Je vous remercie de votre invitation, qui m'honore.
Je constate que les réformes en cours, en dépit de quelques cahots ou palinodies, suivent certaines lignes de force. Comme si la crise économique poussait à aller vers l'essentiel, et à s'engager dans des voies dont on sentait depuis un moment déjà qu'elles devaient être suivies : une intercommunalité élargie et aux compétences étoffées afin de traiter le problème de l'émiettement communal ; une région érigée en niveau de pilotage stratégique. C'est une évolution que j'estime positive, et qui correspond à ce que les esprits éclairés prônaient depuis bien longtemps.
Une autre évolution se dessine, également salutaire à mon sens, qui tend vers une différenciation de l'administration des territoires urbains et celle des territoires ruraux, et voit corrélativement émerger la métropole, dont on sait toute l'importance dans la structuration de l'action publique.
Certes, des sujets d'hésitation demeurent. Ainsi du sort à réserver au département. Faut-il le conserver partout ? Avec quelles compétences ? La métropole ne peut-elle dans certains cas exercer ses compétences ? J'avoue que s'il y a quelque temps, j'aurais approuvé des deux mains sa suppression pure et simple, je suis moins tranché aujourd'hui. Il est des territoires ruraux sans métropole à proximité. Par ailleurs, entre les intercommunalités, appelées à couvrir des bassins de vie d'au moins 20 000 habitants et les treize régions de la nouvelle carte, qui réuniront chacune quelque cinq millions d'habitants, il manque certainement un échelon intermédiaire. Autre zone d'ombre, le système financier local, sur la soutenabilité duquel il convient de s'interroger - M. Hertzog vous en parlera mieux que moi.
Faire des intercommunalités et de la région les deux pôles forts sur lesquels s'appuyer n'est pas sans inconvénient.

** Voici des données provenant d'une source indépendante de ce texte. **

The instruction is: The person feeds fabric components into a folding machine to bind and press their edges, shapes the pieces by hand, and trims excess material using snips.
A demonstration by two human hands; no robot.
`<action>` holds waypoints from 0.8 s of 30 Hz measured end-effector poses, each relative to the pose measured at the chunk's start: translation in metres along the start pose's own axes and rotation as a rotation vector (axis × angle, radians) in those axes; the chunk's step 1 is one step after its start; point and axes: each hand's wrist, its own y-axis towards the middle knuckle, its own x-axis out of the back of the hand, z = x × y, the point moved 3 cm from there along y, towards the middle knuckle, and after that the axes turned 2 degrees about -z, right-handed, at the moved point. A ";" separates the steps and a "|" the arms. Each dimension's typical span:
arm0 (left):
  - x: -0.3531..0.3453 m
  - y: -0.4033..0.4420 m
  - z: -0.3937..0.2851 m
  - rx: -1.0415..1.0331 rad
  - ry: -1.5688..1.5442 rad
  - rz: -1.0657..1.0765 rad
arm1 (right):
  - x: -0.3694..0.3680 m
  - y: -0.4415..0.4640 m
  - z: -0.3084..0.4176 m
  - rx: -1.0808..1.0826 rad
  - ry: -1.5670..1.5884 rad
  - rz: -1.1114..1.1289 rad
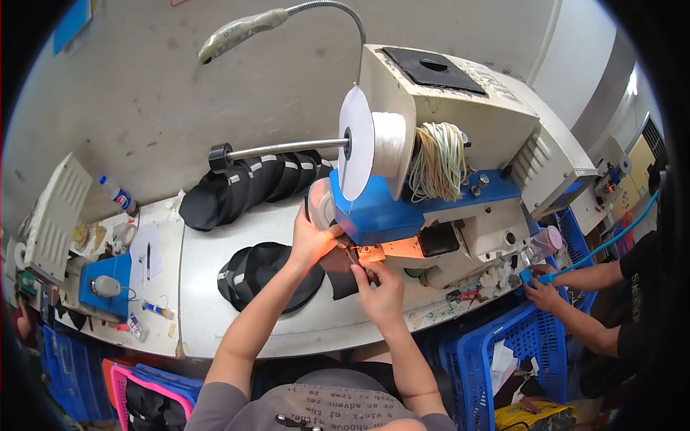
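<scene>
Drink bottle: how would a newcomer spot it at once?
Find the slatted white machine housing at the far left. Just right of it, by the wall, the drink bottle stands on the left table. Its blue cap and red-and-blue label set it apart from the white paper and pen nearby.

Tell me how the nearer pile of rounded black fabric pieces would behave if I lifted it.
The pile of rounded black fabric pieces would probably sag rather than stay stiff; its outlines look soft. The pieces overlap unevenly, so some might slide out of line.
</scene>
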 end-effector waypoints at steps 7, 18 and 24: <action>-0.002 -0.004 -0.004 -0.016 0.128 -0.019 | 0.009 0.007 0.006 0.081 -0.027 0.008; -0.008 0.017 0.019 0.034 0.144 -0.068 | 0.013 0.016 0.001 -0.010 -0.163 0.031; -0.002 0.041 0.054 0.150 -0.010 -0.080 | 0.012 0.018 0.001 -0.081 -0.209 0.074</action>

Ces deux échelons sont, politiquement parlant, les plus faibles ; c'est là un paradoxe qu'il faudra lever. Autre difficulté : contrairement à ce qui prévaut chez beaucoup de nos voisins, notre système territorial n'est pas articulé verticalement. Quand il existe, dans des pays comme l'Italie ou l'Espagne, un lien quasi hiérarchique entre niveaux de collectivités, les différents échelons territoriaux sont, chez nous, simplement superposés. C'est là un problème qu'il faudra traiter et dont le texte à venir, semble-t-il, se préoccupe. Enfin, reste devant nous la question du rôle que l'État doit assumer dans les territoires. J'estime que si celui-ci reste indispensable dans des domaines comme la sécurité ou la gestion de crise, il est beaucoup trop présent dans l'exercice des politiques publiques locales, alors même qu'il manque de moyens financiers.
Pour conclure, notre système territorial, partant de bases différentes de celles de ses voisins, tend, peut-être, à s'en rapprocher lentement. Restent, cependant, le défaut d'articulation verticale que j'évoquais, l'absence de structure de concertation ou de gouvernance commune entre État et collectivités et le fait que l'État veut conserver, par-delà toute raison, la maîtrise de toutes les compétences normatives, alors qu'il serait bon, sans aller nécessairement jusqu'à confier, comme l'ont fait l'Italie ou l'Espagne, des compétences législatives aux régions, de leur laisser une part du pouvoir réglementaire d'application de la loi, ce qui suppose d'accepter, corrélativement, que ces normes s'imposent aux autres collectivités.